Um dann doch in echt auszuchecken, muss Ruggiero die Axt schwingen, als wäre er im Schwesternhotel in Stephen Kings “Shining”. Er zerhaut zuletzt die brüchig gewordene Liebes-Illusion und führt den zunehmend bitteren Kampf Alcinas gegen die Vergänglichkeit einer Niederlage zu.
Cecilia Bartoli in der Titelrolle legt ihre Markenzeichen-Frische ab, schält sich aus der lebenstrunkenen Fassade in die graue Farblosigkeit derer, denen die Zeit entfleucht ist. Und das Publikum der Wiederaufnahme-Premiere im Haus für Mozart würdigte den für Genreverhältnisse wagemutigen Händel und wohl auch die eigene Konsumationsleistung mit lautstarker Zustimmung.
Viel wurde vor einigen Jahren geschrieben über das ausufernde Serienschauen junger Menschen. Aber das stundenlange Binge Watching vor dem Streamingdienst ist, vergleichen mit Händel, eine Fingerübung: Viereinviertel Bruttostunden lang wird hier tatsächlich Liebe verhandelt, und man muss da schon sehr viel über sie wissen wollen.
Aber Regisseur Damiano Michieletto dröselt die unzähligen, in sich selbst verdrehten Verästelungen durchaus für heutige Augen auf: Die anfangs kühle Lobby-Optik wird aufgebrochen durch eine Glaswand (Bühne: Paolo Fantin). Und hinter der lauert eine Gegenwelt voller Menschenbilder. Es sind die sich ansammelnden Kurschatten des Lebens, die Kalkablagerungen der eigenen Liebesgeschichte: Alcinas vergangene Gespielen, verwandelt in Tiere, Bäume, barocke Leidensmenschen, sisyphushafte Steinträger.
Wer mit wem - Bradamante mit Ruggiero, Ruggiero mit Alcina, Morgana mit Bradamante - das wird zunehmend auch ein Kampf dagegen, in dieser Schattenwelt der Erinnerung zu verblassen.

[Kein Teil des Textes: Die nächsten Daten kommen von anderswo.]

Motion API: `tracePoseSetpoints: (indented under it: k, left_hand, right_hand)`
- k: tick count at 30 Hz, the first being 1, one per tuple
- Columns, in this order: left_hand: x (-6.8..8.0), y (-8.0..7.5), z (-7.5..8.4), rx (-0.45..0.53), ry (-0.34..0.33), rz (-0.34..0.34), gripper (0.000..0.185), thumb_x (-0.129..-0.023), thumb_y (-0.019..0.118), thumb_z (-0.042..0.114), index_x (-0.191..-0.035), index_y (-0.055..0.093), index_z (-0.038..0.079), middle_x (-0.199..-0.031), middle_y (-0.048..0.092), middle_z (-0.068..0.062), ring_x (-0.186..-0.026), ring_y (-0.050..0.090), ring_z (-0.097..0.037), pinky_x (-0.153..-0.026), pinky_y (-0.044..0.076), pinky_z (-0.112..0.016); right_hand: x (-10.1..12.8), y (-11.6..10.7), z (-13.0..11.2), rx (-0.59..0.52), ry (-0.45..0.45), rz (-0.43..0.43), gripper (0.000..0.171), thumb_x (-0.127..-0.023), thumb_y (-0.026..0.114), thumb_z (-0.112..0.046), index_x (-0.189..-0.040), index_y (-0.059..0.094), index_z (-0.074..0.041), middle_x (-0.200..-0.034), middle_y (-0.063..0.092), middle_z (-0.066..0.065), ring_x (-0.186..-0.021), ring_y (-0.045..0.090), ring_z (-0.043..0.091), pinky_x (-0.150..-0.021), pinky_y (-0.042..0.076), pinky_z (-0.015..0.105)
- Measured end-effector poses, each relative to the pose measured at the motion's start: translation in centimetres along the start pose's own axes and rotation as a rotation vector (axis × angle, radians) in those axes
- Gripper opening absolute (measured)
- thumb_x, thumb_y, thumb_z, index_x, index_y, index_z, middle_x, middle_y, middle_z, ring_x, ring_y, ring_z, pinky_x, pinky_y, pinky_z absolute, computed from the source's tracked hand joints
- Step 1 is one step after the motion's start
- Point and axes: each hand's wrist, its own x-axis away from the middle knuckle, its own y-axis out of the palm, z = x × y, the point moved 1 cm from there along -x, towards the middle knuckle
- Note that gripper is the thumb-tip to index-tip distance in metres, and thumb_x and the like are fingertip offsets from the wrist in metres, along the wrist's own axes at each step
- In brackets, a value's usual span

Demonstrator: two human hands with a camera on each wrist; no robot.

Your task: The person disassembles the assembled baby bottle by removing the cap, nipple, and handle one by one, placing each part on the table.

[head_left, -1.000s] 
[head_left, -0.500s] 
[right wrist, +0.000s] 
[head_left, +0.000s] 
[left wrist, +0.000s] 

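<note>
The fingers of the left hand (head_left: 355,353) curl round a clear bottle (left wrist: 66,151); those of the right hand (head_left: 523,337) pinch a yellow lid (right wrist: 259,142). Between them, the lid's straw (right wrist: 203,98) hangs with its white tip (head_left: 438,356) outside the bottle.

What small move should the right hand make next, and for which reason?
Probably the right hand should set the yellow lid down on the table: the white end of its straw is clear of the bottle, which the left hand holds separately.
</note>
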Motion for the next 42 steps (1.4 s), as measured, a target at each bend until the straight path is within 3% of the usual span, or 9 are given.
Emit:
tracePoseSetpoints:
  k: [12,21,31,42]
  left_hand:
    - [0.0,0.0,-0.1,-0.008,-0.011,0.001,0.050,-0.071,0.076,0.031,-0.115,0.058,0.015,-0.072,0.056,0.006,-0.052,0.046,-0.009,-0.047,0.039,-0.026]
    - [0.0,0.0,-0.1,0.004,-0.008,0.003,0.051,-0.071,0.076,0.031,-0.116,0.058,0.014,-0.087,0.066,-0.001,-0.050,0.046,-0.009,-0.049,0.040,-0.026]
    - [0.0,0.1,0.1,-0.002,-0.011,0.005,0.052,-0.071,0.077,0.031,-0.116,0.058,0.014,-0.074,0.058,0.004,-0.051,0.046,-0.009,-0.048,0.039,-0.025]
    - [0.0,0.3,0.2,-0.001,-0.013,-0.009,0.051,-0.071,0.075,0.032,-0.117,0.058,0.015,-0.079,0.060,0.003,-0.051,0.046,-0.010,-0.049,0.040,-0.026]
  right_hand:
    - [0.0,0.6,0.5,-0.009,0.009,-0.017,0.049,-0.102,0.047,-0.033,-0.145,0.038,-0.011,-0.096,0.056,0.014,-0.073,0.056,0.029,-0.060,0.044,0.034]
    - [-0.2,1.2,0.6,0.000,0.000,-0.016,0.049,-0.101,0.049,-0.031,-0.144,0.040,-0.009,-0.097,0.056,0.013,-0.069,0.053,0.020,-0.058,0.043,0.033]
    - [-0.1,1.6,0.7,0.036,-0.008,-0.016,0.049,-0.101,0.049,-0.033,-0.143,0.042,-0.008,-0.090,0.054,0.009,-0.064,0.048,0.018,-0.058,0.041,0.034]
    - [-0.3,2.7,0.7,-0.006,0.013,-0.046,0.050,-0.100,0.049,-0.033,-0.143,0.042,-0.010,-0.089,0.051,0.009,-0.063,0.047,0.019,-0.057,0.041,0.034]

Je später der Abend, desto mehr vermengen sich diese Welten: Ein blutender Baum wird nach vorne geholt und zum verschollenen Vater Obertos (der Sängerknabe Sheen Park darf lang aufbleiben und sich ins Gedächtnis des Publikums singen). Ganz am Schluss dann senken sich schwebende Scherben auf die Vorder-Bühne: Wir haben es durchschaut, das mit der Liebe: Love hurts.

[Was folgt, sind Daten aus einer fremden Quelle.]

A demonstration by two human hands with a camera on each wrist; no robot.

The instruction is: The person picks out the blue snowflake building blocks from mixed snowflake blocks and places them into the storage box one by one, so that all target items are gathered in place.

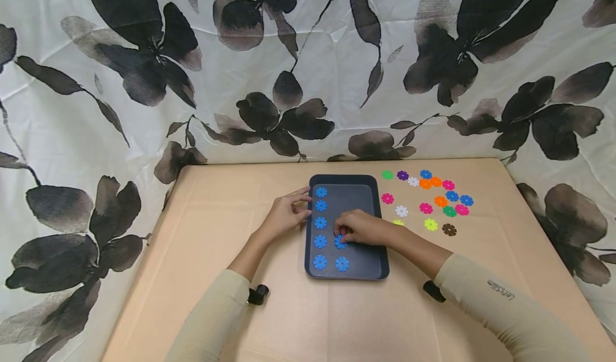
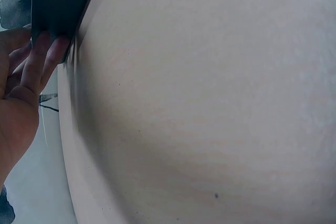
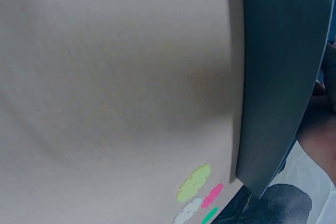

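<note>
Your right hand (image 1: 362, 228) lies inside the dark tray (image 1: 366, 266), fingers curled down, fingertips pinching a blue disc (image 1: 339, 241) in the second column; the disc sits flat on the tray floor, just above another blue disc (image 1: 342, 264) near the front rim. Your left hand (image 1: 285, 215) rests at the tray's left edge, fingers fairly straight and relaxed, tips touching the rim, gripping nothing; the left wrist view shows those fingers (image 2: 39, 59) pressed against the tray's outer wall. A column of five blue discs (image 1: 320, 223) runs down the left side of the tray, just beside your left fingertips. Right of the tray, loose on the tan table (image 1: 216, 207), a scatter of coloured discs (image 1: 440, 199): green, purple, orange, pink, white, yellow, brown.
</note>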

Geholfen hat dabei eine Händel-Interpretation, die zeigt, wie dramatisch Originalklang sein kann: Die Musiciens du Prince-Monaco, 2016 von Bartoli gegründet, unter Gianluca Capuano führen dorthin, wo diese Musik besonders schön ist, in die Innehalt-Momente mit ihren langgezogenen Linien, ins von Bartoli atemberaubend gesungene “Mi restano le lagrime“, etwa.
Oder an die Grenzen des barocken Ausdrucks: Counter Philippe Jaroussky darf als Ruggiero auch angriffig sein, und nach viel Schöngesang Töne an den Rand des Gewöhnten setzen.
Er und auch Kristina Hammarström (als zuerst als Mann getarnte Bradamante) lassen heutige Genderdiskussionen gar nicht so neu erscheinen,
Sandrine Piau als Morgana bringt sich in Position als Alcina-Nachfolgerin.
Und Salzburg-Intendant Markus Hinterhäuser hat auch über das 100-Jahr-Jubiläum 2020 hinaus viel zu planen, kann aber zumindest ein sicheres Hakerl machen: Während Bartoli eine Barockopern-Serie an der Scala wegen der dortigen Ablöse von Alexander Pereira abgesagt hat, bleibt sie Salzburg bis 2026 erhalten. Mit bedingungsloser Liebe des Publikums darf gerechnet werden.